BEGIN Data
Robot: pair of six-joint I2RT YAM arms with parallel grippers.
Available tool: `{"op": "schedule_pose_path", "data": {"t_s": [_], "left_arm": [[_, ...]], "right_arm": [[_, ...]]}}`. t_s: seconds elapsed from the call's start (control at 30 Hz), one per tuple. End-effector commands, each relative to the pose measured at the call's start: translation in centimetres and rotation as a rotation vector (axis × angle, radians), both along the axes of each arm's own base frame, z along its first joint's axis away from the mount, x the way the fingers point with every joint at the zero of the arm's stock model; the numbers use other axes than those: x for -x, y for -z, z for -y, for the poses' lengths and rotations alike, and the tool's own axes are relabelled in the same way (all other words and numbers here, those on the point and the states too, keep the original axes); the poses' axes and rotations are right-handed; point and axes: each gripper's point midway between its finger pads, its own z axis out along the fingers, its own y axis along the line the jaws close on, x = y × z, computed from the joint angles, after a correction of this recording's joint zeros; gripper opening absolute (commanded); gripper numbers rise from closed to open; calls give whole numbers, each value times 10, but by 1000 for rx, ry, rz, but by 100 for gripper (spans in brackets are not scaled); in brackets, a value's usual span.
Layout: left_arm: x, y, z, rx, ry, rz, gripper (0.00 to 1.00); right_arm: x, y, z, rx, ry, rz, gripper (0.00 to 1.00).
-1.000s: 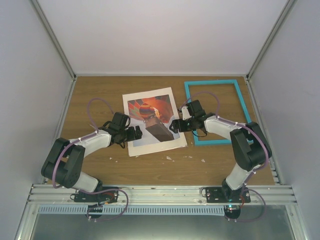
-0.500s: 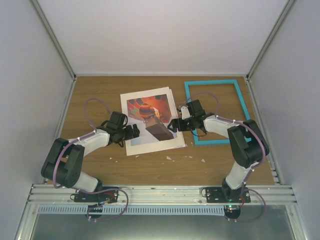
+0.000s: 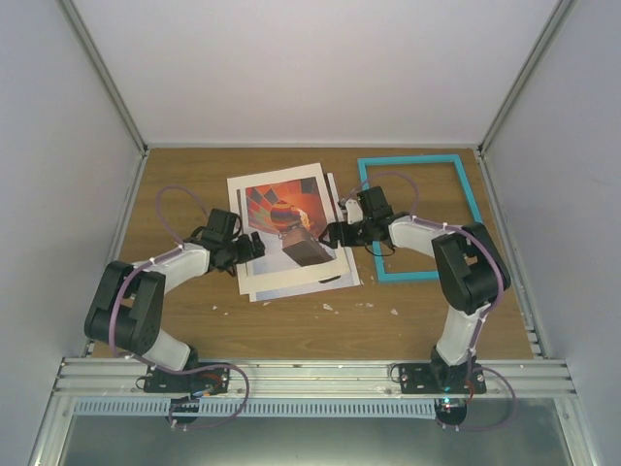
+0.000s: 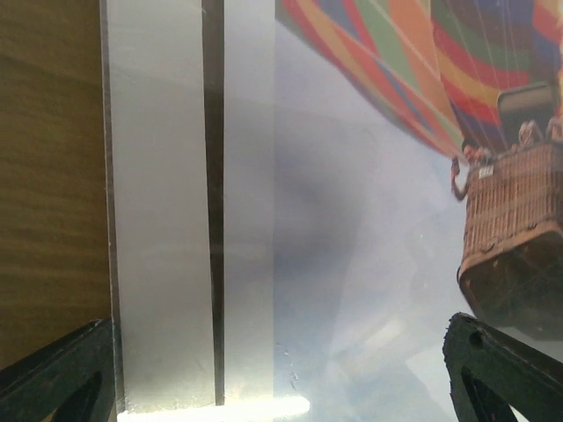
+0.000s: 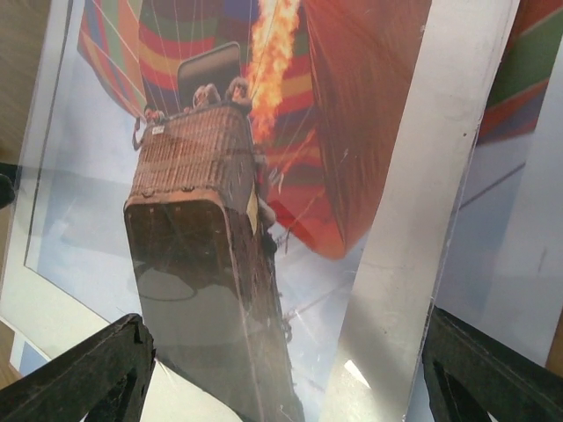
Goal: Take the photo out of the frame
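Note:
The photo (image 3: 287, 216), a striped hot-air balloon with a brown basket, lies mid-table in a loose stack of white-edged sheets. The top sheet sits offset up and left, so a lower sheet's edge (image 3: 342, 276) shows at the bottom right. The turquoise frame (image 3: 368, 209) lies flat and empty to the right. My left gripper (image 3: 254, 246) is open, low over the stack's left border (image 4: 158, 220). My right gripper (image 3: 335, 233) is open at the right side, above the basket (image 5: 198, 229) and a white border strip (image 5: 422, 220). More balloon stripes (image 5: 537, 53) show past that strip.
Grey enclosure walls stand close on three sides of the wooden table (image 3: 194, 184). Small white scraps (image 3: 328, 307) lie near the front of the stack. The arm bases are bolted to a metal rail (image 3: 310, 374) along the near edge.
The top sheet has slid up and left, exposing a lower sheet's edge at the bottom right. Both grippers moved the same way with it and stayed open.

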Motion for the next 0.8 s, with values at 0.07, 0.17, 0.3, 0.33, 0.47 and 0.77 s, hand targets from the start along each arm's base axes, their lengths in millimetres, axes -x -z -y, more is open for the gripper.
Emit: {"op": "schedule_pose_path", "data": {"t_s": [0.07, 0.17, 0.3, 0.33, 0.47, 0.77], "left_arm": [[-40, -31, 5, 26, 3, 122, 99], [-49, -34, -1, 16, -17, 132, 99], [-56, -36, -7, -3, -38, 139, 99], [-56, -36, -10, -13, -47, 138, 99], [-56, -39, -20, -58, -79, 149, 99], [-53, -43, -39, -124, -135, 158, 99]], "right_arm": [[-15, -8, -21, -59, -50, 25, 83], [-23, -7, -25, -58, -48, 29, 83], [-32, -8, -26, -52, -33, 39, 83], [-33, -9, -26, -49, -30, 43, 84], [-33, -11, -18, -9, -10, 61, 84], [-27, -12, 1, 73, 35, 85, 85]]}}
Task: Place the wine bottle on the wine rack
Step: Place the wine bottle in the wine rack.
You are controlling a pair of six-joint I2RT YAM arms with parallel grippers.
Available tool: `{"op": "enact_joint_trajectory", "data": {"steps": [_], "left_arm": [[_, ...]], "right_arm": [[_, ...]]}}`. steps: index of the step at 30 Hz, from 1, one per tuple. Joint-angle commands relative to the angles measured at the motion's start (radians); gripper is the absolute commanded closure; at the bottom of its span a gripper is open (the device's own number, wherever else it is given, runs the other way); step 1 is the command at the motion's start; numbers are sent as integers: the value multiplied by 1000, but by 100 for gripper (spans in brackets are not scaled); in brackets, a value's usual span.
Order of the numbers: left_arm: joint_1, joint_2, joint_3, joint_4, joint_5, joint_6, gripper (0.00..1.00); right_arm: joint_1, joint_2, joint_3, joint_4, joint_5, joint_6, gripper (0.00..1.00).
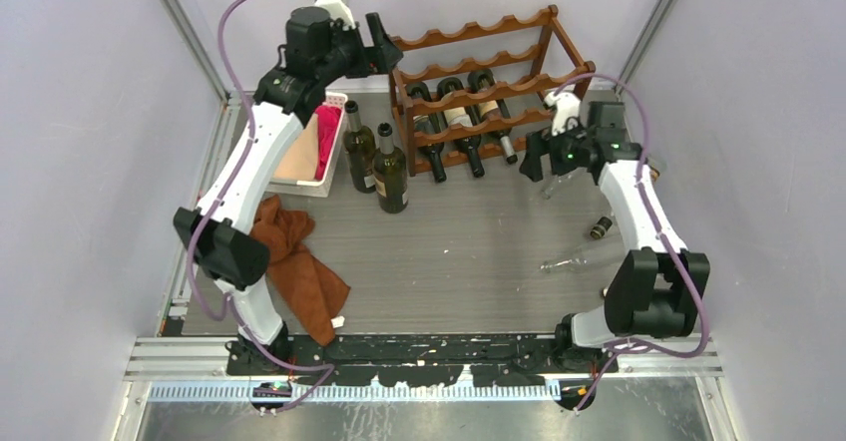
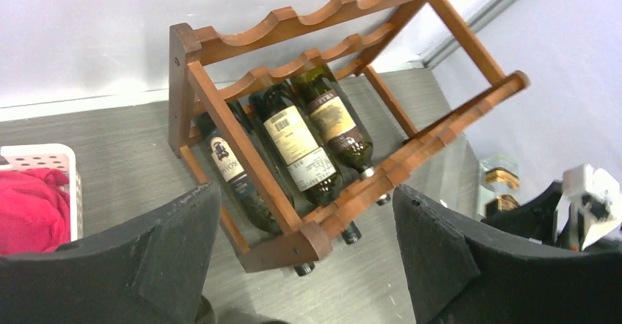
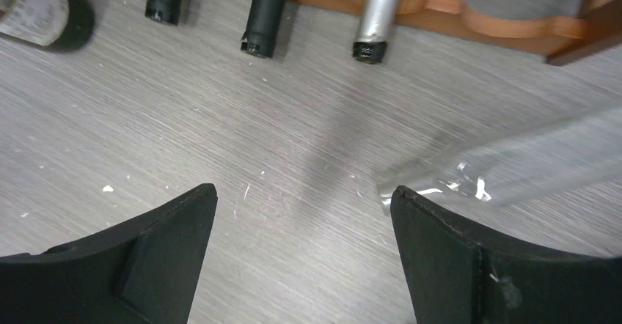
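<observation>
The dark reddish-brown wine rack (image 1: 499, 67) stands at the back of the table with three bottles lying in its lower tier (image 1: 461, 112). Two dark wine bottles (image 1: 389, 169) stand upright on the table just left of the rack. My left gripper (image 1: 383, 40) is open and empty, raised beside the rack's upper left end. In the left wrist view (image 2: 306, 190) it looks down on the rack (image 2: 293, 247) and the lying bottles (image 2: 297, 144). My right gripper (image 1: 535, 156) is open and empty, low over the table in front of the rack's right end, as the right wrist view (image 3: 304, 192) shows.
A white basket (image 1: 335, 167) with pink cloth stands left of the upright bottles. A brown cloth (image 1: 299, 261) lies at front left. Clear glassware (image 3: 528, 163) lies by the right finger, more lies on the table (image 1: 565, 261), and a small dark object (image 1: 601, 227) is at right.
</observation>
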Motion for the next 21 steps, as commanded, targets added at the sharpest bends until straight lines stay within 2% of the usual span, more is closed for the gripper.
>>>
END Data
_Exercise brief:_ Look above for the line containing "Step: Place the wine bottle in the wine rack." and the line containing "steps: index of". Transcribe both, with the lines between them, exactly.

_Finished exercise:_
Step: Place the wine bottle in the wine rack.
You are controlling a pair of six-joint I2RT YAM arms with parallel grippers.
Available tool: `{"op": "enact_joint_trajectory", "data": {"steps": [_], "left_arm": [[_, ...]], "right_arm": [[_, ...]]}}`. steps: index of the step at 30 Hz, from 1, one per tuple. Joint-angle commands relative to the angles measured at the motion's start (radians); gripper is the absolute commanded closure; at the bottom of its span a gripper is open (the device's own number, wherever else it is given, runs the other way); step 1 is the command at the motion's start; numbers are sent as integers: the value multiplied by 1000, but by 100 for gripper (spans in brackets are not scaled); in brackets, a value's usual span.

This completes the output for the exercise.